What Green Building Really Means
A couple quotes come to mind when I think about green building:
Sustainable development involves meeting the needs of the present without compromising the ability of future generations to meet their own needs. (Earth Summit, Rio De Janeiro, 1992)
By making smarter choices about how you build and the products you use, you can significantly contribute to the health, wealth and well-being of yourself, your family, your community, and the world. (GreenBuildingBlocks.com)
As green building continues to become more mainstream, we are deluged with definitions of “green.” Be it through the media, trade publications or discussions with friends, it’s likely that the info is confusing or contradictory.
With this in mind, let’s review the basic terms.
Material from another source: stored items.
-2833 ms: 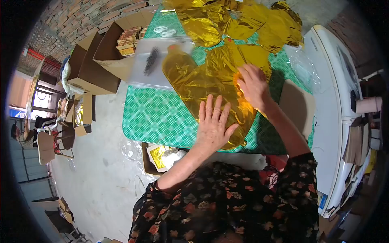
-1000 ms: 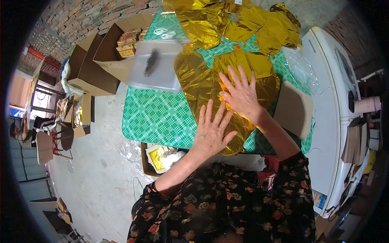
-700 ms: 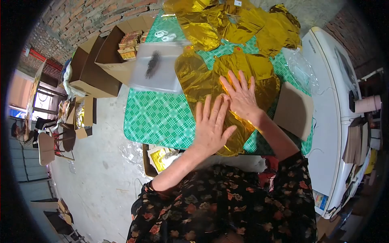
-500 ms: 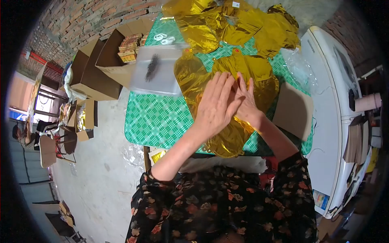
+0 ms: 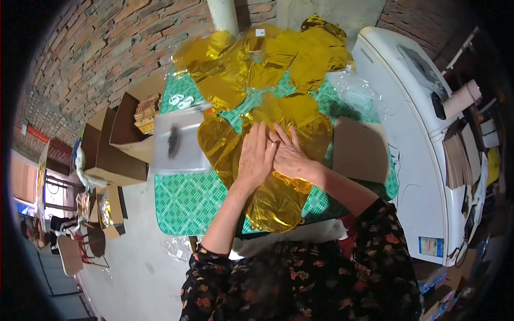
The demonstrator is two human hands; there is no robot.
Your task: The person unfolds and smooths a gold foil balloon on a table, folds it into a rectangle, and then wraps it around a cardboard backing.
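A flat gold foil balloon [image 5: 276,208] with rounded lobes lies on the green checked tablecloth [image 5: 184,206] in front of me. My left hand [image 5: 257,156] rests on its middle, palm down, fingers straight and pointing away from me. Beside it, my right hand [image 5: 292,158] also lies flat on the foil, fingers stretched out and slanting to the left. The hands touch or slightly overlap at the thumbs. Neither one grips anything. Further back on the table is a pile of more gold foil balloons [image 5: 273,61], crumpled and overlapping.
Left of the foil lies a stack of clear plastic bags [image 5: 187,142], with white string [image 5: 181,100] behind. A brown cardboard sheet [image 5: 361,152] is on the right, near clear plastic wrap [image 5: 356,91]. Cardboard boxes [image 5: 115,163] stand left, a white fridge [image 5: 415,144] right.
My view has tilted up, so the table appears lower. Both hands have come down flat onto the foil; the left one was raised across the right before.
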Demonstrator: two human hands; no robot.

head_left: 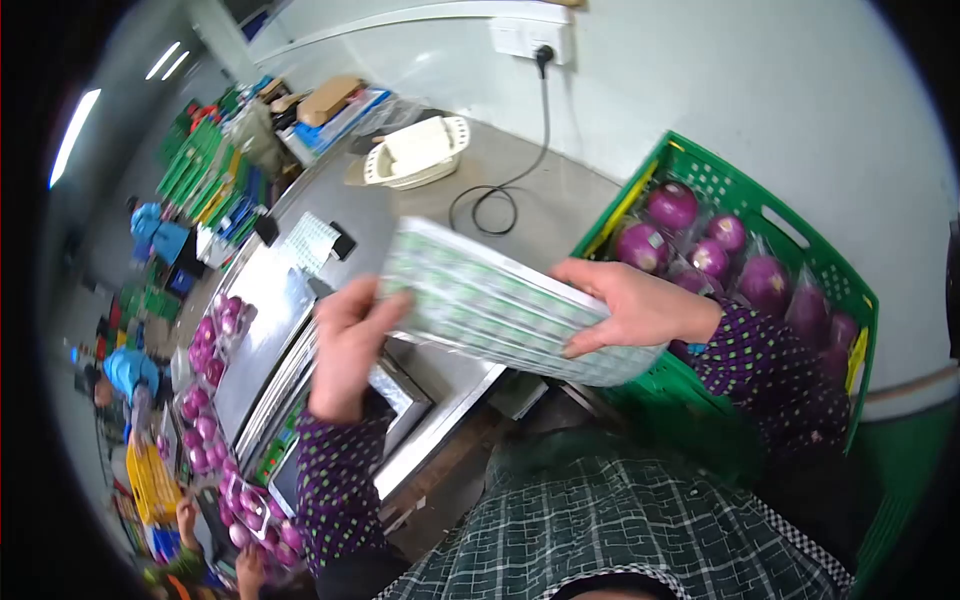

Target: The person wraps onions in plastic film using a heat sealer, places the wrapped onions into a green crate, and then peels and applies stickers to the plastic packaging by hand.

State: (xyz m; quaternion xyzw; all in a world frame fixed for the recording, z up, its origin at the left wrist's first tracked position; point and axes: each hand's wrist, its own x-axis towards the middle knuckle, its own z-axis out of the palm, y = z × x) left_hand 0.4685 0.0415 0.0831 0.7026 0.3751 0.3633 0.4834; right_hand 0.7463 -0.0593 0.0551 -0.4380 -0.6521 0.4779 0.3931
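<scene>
A stack of label sheets (490, 300), white with rows of green print, is held up in front of me, slightly blurred and tilted. My right hand (640, 310) grips its right end, thumb on the near face and fingers around the upper edge. At the left end, my left hand (350, 340) is closed on the edge, its thumb over the printed face; motion smears these fingers a little. Below and right of the sheets is a green crate (800, 225) holding several bagged purple onions (672, 205).
On the metal table (500, 150) are a cream plastic basket (418, 150), a black cable (545, 120), another label sheet (310, 243) and a weighing machine (400, 395). More bagged onions (205, 430) line the left side. Other people in blue (130, 370) work beyond, near stacked crates (200, 165).
</scene>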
The notion of green building (or the green economy, or the green anything) is based on the concept of sustainability. A sustainable system is one that can go on forever, where the inputs are renewable and their acquisition doesn’t degrade the related environment.
The movement toward green products and methods reflects a widespread recognition that we can’t go on doing things the way we—as a society—have done in the past. With more than seven billion people on Earth, and our radically increased ability to process and consume resources, it’s due time that we rethink and retool.
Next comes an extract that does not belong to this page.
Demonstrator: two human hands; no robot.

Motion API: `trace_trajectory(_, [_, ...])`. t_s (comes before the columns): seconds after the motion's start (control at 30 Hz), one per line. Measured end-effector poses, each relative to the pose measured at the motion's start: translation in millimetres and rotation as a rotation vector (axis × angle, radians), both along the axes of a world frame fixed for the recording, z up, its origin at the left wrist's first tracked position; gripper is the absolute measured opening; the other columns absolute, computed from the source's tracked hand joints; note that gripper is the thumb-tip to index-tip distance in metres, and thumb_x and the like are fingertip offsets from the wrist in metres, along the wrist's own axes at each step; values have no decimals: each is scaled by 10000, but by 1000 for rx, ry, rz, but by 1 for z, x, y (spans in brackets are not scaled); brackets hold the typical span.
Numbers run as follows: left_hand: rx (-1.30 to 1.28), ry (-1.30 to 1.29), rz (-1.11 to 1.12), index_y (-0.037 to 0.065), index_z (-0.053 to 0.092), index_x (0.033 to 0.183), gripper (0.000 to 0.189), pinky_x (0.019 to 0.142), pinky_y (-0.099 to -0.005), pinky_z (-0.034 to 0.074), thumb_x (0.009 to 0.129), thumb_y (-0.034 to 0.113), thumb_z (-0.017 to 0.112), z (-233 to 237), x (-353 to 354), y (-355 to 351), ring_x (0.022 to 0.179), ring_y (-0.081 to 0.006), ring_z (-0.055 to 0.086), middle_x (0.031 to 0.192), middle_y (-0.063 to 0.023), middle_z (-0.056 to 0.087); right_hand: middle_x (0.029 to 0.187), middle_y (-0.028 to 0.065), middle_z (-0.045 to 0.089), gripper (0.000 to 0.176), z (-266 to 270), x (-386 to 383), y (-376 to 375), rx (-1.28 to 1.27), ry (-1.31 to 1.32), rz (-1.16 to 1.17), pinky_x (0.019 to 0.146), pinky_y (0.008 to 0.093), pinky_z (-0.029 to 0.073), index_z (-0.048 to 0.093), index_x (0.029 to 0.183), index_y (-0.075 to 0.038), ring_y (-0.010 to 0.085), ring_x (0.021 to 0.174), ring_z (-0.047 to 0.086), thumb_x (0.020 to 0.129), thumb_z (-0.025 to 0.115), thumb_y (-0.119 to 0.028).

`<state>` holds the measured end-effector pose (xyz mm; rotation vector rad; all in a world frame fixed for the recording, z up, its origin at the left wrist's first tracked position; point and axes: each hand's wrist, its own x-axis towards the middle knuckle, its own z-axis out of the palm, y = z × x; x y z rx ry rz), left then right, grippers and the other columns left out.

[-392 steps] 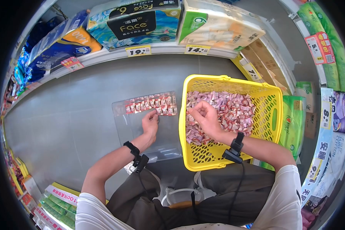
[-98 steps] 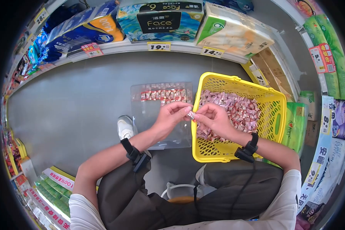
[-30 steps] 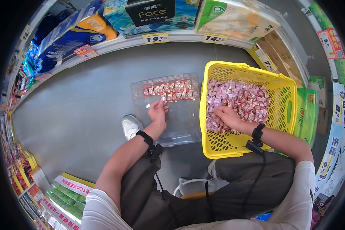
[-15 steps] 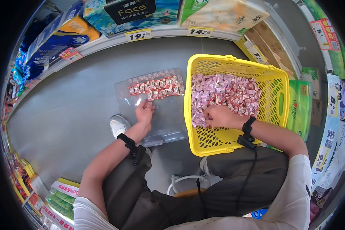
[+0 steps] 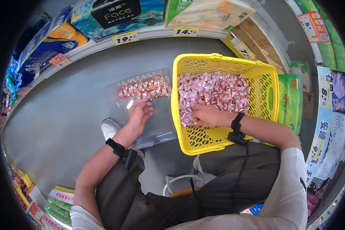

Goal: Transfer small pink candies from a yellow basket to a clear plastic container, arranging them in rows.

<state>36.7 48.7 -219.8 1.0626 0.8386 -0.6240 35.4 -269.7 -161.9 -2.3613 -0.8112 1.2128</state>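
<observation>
Small wrapped candies (image 5: 145, 88) lie in rows inside a clear plastic box (image 5: 157, 119) on the floor. My left hand (image 5: 138, 114) is over the box, fingers loosely bent and apart, fingertips just below the lowest row. To the right stands a yellow basket (image 5: 272, 73) holding a heap of wrapped candies, pink ones (image 5: 192, 86) on the left and red-and-white ones (image 5: 235, 94) on the right. My right hand (image 5: 206, 116) reaches into the basket, its fingers curled down into the pink candies. Its fingertips are hidden, and I cannot tell what they hold.
Shelves with tissue packs (image 5: 120, 15) and price tags (image 5: 125, 37) run along the far side. Green packs (image 5: 289, 101) stand right of the basket, close to more shelving. My shoe (image 5: 110, 128) is beside the box, and a white-framed stool (image 5: 182, 184) shows between my legs.
The whole view has shifted, so everything sits further left. My left hand has moved slightly right relative to the box and candy rows. My right hand stays in the pink candies.
</observation>
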Motion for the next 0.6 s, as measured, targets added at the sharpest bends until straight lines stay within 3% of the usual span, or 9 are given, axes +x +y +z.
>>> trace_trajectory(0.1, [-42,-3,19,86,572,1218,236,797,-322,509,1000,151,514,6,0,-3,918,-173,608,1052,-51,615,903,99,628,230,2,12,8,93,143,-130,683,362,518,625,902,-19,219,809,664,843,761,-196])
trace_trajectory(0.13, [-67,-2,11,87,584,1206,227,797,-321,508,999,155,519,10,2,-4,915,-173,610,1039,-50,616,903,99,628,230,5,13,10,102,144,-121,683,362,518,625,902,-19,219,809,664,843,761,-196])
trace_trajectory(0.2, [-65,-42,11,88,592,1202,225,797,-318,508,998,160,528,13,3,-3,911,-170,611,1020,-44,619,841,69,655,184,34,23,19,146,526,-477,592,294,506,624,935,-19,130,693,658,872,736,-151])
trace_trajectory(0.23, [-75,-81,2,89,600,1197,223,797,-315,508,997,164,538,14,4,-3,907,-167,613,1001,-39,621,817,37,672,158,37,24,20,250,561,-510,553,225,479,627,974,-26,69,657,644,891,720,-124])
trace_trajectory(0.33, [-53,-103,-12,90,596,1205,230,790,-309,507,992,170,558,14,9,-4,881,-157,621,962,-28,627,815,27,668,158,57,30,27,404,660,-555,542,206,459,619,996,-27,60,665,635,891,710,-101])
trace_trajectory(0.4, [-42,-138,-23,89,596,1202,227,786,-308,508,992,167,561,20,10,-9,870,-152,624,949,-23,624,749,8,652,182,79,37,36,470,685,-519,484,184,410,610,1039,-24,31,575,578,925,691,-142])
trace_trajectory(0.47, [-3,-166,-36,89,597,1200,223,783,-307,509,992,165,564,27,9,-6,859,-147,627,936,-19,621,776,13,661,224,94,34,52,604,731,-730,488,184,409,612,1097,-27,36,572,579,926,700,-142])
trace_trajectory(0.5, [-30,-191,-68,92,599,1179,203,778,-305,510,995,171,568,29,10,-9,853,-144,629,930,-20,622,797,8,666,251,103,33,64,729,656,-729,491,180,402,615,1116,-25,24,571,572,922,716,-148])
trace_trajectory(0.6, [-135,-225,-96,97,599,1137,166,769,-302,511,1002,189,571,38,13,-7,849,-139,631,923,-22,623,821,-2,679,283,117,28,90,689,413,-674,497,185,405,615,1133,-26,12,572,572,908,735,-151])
Green building is our industry’s response to finding ourselves at this peculiar point in human history. To help you sort out whether a proposed practice or product is legitimate vs. “green washing,” here is a short list of things to consider when pondering “green-ness”:
- Energy and Atmosphere—How much energy went into the production and shipping of the product? Did the manufacturer use renewable energy sources and work diligently to reduce energy usage? Was the product shipped from far away (using more energy) or was it made close to where you’ll use it? If it is an electronic or other energy-dependent device, how much will it use during its lifetime? Is it efficient relative to alternatives? These questions impact the “carbon footprint” of that item and, hopefully, your decision to purchase it. The over-arching idea is to choose ways of fulfilling your needs that use as little fossil fuel and other non-renewable resources as possible.
- Materials and Resources—When it comes to materials and resources, the idea is to limit the use of non-renewable materials, those with a large carbon footprint and anything that’s extracted in a way that does damage to natural systems. As an example, from our industry, we try to incorporate as much engineered lumber as possible. This lumber can be made with smaller, less mature trees that are more abundant and easier to replace than mature trees. Products that incorporate recycled content do less damage to the environment. Another important consideration is product disposal. Can it be recycled or easily re-enter the system after its use? Or, does it contain toxins that make it difficult or impossible to re-introduce into the eco-system? An example from the past that we continue to deal with today (and will forever) are materials that contain asbestos and lead. When these materials were first introduced, we didn’t know (or maybe care) about the harm they would cause. Today, disposing of these materials is incredibly complicated. We have to hire someone to assess the level of hazard, then another person who is certified to take and dispose of it as safely as possible. Carpet is a more contemporary example. Elements of carpeting, like the glue, are toxic and some materials don’t break down. Typically, the entire carpet is thrown out. Because nylon doesn’t degrade and other components are toxic, it can’t be reused as a consumer product and doesn’t easily re-enter the eco-system. And this leads to my next point…
- Toxins and Indoor Air Quality—In construction, it has been common practice to use products containing toxins that “off-gas” into your home, potentially affecting your health. And after the useful life of the product, that toxicity will have to be dealt with as it returns to some other part of the environment.
- Water Conservation—I add this because, a) water is so precious in our region and its availability increasingly impacts our lives in many ways, and b) there is an important link between water conservation and energy conservation. It takes a lot of energy just to get the water to your home. And once it’s there, it takes even more to heat it and pump it to faucets. On top of using less water, it helps to properly insulate pipes and not to waste water that’s already been heated.
This is a lot to consider, but I hope it helps you sort out what “green” really means.